Requirement - Please reproduce each line of the data below exactly as shown.

Records shown -
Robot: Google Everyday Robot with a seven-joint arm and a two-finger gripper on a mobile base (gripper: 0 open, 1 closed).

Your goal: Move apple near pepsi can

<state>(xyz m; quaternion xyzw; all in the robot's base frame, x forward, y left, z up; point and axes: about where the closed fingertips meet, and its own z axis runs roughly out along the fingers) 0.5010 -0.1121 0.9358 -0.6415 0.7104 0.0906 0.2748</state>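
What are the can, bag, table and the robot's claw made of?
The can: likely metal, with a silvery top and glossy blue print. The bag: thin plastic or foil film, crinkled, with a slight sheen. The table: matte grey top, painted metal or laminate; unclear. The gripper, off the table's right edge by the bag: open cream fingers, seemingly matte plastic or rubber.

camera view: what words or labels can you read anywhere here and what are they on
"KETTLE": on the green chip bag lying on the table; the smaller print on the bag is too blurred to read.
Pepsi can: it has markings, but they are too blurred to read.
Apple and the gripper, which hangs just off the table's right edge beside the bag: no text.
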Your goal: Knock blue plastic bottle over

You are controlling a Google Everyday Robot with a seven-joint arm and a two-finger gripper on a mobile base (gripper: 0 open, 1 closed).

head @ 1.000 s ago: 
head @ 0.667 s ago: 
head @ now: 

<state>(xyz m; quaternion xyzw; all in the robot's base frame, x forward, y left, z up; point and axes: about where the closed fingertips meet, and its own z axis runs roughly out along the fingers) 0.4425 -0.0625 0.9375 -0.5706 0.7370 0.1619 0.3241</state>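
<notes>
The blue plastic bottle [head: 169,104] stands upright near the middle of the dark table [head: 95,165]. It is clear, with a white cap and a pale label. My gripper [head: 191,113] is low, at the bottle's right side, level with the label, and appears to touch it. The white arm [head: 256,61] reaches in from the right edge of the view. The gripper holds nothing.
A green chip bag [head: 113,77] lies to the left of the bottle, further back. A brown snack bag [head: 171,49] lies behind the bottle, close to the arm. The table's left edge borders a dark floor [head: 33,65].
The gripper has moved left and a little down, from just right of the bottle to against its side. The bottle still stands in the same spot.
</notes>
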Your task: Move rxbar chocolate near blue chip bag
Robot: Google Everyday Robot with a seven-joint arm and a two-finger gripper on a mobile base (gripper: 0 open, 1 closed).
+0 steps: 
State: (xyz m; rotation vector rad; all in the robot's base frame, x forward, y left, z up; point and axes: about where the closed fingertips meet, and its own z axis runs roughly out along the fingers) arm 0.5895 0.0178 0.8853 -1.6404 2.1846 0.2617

Response to the task -
Robot: Google Everyday Robot with a seven-joint arm and a two-finger gripper on a mobile base (gripper: 0 open, 1 closed).

Your goal: Move apple near pepsi can

<state>(xyz m; quaternion xyzw; all in the robot's base frame, x forward, y left, z up; point and axes: about where the closed fingertips meet, and its own z axis runs roughly out along the fingers) 0.5010 -0.1121 0.9358 -0.6415 0.7104 0.0906 0.2748</state>
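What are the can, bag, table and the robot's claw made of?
The can: likely metal, with a silvery top and glossy blue print. The bag: thin plastic or foil film, crinkled, with a slight sheen. The table: matte grey top, painted metal or laminate; unclear. The gripper, off the table's right edge by the bag: open cream fingers, seemingly matte plastic or rubber.

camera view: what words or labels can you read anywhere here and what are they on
"KETTLE": on the green chip bag lying on the table; the smaller print on the bag is too blurred to read.
Pepsi can: it has markings, but they are too blurred to read.
Apple and the gripper, which hangs just off the table's right edge beside the bag: no text.
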Your goal: Knock blue plastic bottle over

You are controlling a Google Everyday Robot with a seven-joint arm and a two-finger gripper on a mobile base (gripper: 0 open, 1 closed).

head @ 1.000 s ago: 
head @ 0.667 s ago: 
head @ now: 

<state>(xyz m; quaternion xyzw; all in the robot's base frame, x forward, y left, z up; point and axes: about where the closed fingertips meet, and its own z axis runs roughly out along the fingers) 0.4425 -0.0625 0.9375 -0.5706 0.7370 0.1619 0.3241</state>
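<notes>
The blue plastic bottle [head: 169,104] stands upright near the middle of the dark table [head: 95,165]. It is clear, with a white cap and a pale label. My gripper [head: 191,113] is low, at the bottle's right side, level with the label, and appears to touch it. The white arm [head: 256,61] reaches in from the right edge of the view. The gripper holds nothing.
A green chip bag [head: 113,77] lies to the left of the bottle, further back. A brown snack bag [head: 171,49] lies behind the bottle, close to the arm. The table's left edge borders a dark floor [head: 33,65].
The gripper has moved left and a little down, from just right of the bottle to against its side. The bottle still stands in the same spot.
</notes>
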Your task: Move rxbar chocolate near blue chip bag
Robot: Google Everyday Robot with a seven-joint arm and a two-finger gripper on a mobile base (gripper: 0 open, 1 closed).
+0 steps: 
State: (xyz m; rotation vector rad; all in the robot's base frame, x forward, y left, z up; point and axes: about where the closed fingertips meet, and its own z axis runs roughly out along the fingers) arm 0.5895 0.0178 0.8853 -1.6404 2.1846 0.2617

The answer contains nothing further.